• _Task_
Leaving out the images, return the data below exactly as it is written.

• _Recorded data_
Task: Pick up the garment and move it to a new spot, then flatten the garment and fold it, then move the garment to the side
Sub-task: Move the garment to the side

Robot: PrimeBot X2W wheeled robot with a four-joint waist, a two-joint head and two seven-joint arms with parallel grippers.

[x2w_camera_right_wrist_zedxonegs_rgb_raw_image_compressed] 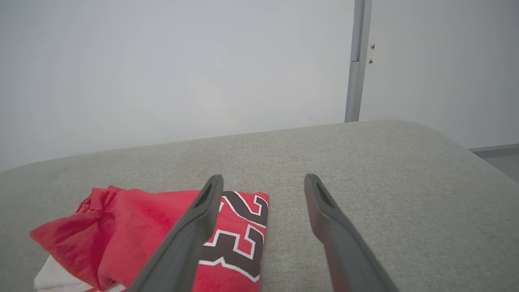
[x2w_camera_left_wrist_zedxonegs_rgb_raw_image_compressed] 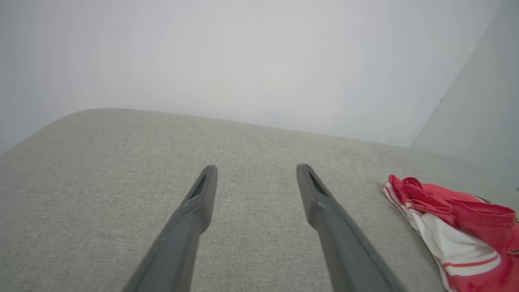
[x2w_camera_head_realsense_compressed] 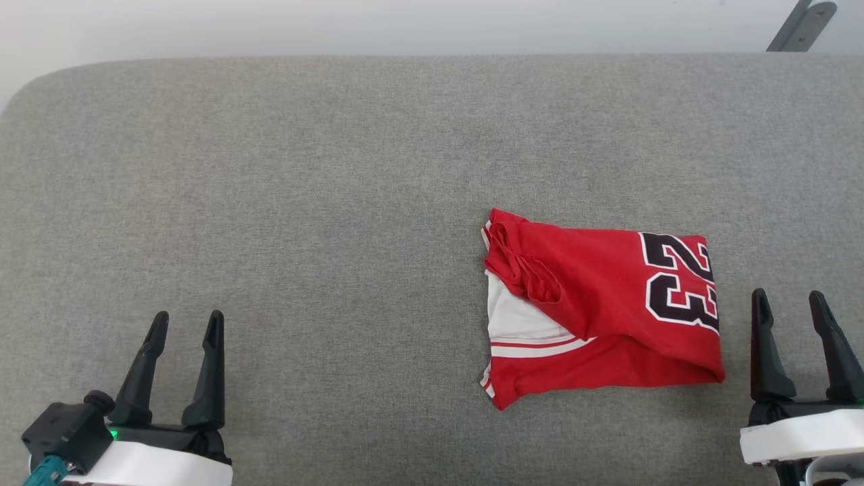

• _Output of the exercise_
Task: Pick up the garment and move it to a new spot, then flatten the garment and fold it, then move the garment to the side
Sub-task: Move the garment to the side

Robot: PrimeBot X2W wheeled robot with a four-joint waist, a two-joint head and two seven-joint arms with parallel grippers.

[x2w_camera_right_wrist_zedxonegs_rgb_raw_image_compressed] 
[x2w_camera_left_wrist_zedxonegs_rgb_raw_image_compressed] 
[x2w_camera_head_realsense_compressed] 

The answer is complete, and the exercise is done.